WORK INSTRUCTIONS
Set out exactly, line by line, the stretch of data below that begins at the line containing "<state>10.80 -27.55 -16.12" and ends at the line containing "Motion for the", with both ends kept.

-- Opening Marker --

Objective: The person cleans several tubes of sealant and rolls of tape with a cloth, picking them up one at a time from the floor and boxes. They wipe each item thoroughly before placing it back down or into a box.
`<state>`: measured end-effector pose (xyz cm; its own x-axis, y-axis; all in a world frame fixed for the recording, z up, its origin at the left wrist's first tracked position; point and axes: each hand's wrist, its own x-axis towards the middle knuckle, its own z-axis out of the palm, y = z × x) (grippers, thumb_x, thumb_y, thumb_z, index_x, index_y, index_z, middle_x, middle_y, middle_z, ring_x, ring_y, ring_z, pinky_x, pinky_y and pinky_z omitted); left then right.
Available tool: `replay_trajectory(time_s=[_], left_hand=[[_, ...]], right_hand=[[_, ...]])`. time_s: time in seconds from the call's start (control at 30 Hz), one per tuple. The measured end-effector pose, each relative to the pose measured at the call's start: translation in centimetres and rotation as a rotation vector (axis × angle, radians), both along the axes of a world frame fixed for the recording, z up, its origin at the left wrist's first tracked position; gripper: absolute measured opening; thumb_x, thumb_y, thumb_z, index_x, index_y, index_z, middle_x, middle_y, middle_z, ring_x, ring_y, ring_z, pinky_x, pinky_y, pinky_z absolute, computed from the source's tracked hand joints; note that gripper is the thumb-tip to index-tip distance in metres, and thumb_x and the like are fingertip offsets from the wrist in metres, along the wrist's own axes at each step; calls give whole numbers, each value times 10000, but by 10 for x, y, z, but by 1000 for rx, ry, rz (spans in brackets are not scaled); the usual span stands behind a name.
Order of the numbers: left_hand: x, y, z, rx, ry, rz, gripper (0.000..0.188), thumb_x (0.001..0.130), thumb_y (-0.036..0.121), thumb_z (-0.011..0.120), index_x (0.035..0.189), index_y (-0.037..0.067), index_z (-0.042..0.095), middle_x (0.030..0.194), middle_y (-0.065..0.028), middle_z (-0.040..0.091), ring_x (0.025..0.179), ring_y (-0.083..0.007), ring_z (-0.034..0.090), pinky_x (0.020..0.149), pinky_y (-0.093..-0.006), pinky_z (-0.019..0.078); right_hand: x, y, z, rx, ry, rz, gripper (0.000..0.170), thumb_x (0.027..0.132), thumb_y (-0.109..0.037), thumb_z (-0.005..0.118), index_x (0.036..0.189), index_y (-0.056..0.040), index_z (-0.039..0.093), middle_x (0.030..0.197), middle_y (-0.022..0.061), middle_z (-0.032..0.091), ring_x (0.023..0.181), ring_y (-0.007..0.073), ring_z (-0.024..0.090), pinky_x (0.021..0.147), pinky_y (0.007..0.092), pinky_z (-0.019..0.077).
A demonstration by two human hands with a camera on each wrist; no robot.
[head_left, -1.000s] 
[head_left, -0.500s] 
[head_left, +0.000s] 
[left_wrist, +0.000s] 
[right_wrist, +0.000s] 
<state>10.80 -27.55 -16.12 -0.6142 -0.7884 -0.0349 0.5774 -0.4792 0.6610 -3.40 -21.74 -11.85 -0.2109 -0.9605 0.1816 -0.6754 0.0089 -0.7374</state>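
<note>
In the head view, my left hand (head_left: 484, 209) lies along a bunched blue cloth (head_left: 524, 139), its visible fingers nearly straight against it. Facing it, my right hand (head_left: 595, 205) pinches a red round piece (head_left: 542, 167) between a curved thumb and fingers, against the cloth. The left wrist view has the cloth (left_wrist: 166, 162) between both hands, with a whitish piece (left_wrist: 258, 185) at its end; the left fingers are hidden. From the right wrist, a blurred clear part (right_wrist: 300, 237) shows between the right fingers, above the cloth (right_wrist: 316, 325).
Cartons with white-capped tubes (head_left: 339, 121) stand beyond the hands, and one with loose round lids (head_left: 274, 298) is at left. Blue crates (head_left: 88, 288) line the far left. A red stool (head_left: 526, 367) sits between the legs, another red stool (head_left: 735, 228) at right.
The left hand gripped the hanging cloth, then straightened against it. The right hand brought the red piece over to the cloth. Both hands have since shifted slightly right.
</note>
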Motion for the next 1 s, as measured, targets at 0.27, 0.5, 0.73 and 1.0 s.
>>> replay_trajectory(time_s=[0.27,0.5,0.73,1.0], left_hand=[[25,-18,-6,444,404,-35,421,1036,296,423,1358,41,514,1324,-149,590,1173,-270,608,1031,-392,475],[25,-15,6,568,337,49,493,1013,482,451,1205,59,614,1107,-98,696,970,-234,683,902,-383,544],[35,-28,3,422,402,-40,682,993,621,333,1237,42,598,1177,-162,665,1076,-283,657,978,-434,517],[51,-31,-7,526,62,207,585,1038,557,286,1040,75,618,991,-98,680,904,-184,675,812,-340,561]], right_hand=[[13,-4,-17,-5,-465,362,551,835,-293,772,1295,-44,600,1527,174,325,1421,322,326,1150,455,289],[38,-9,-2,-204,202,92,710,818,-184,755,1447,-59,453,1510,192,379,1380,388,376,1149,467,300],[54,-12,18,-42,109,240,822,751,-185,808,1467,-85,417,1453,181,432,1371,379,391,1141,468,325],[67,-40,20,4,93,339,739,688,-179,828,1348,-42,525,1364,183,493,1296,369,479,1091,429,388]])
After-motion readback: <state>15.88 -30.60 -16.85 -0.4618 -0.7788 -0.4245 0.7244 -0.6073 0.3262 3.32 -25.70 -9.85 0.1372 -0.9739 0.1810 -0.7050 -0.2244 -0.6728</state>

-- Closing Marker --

EXERCISE RESULT
<state>10.80 -27.55 -16.12 -0.6142 -0.7884 -0.0349 0.5774 -0.4792 0.6610 -3.40 -21.74 -11.85 -0.2109 -0.9605 0.1816 -0.6754 0.0089 -0.7374</state>
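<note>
In the head view, my left hand (head_left: 484, 209) lies along a bunched blue cloth (head_left: 524, 139), its visible fingers nearly straight against it. Facing it, my right hand (head_left: 595, 205) pinches a red round piece (head_left: 542, 167) between a curved thumb and fingers, against the cloth. The left wrist view has the cloth (left_wrist: 166, 162) between both hands, with a whitish piece (left_wrist: 258, 185) at its end; the left fingers are hidden. From the right wrist, a blurred clear part (right_wrist: 300, 237) shows between the right fingers, above the cloth (right_wrist: 316, 325).
Cartons with white-capped tubes (head_left: 339, 121) stand beyond the hands, and one with loose round lids (head_left: 274, 298) is at left. Blue crates (head_left: 88, 288) line the far left. A red stool (head_left: 526, 367) sits between the legs, another red stool (head_left: 735, 228) at right.
The left hand gripped the hanging cloth, then straightened against it. The right hand brought the red piece over to the cloth. Both hands have since shifted slightly right.
</note>
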Motion for the next 1 s, as measured, targets at 0.27, 0.5, 0.73 and 1.0 s.

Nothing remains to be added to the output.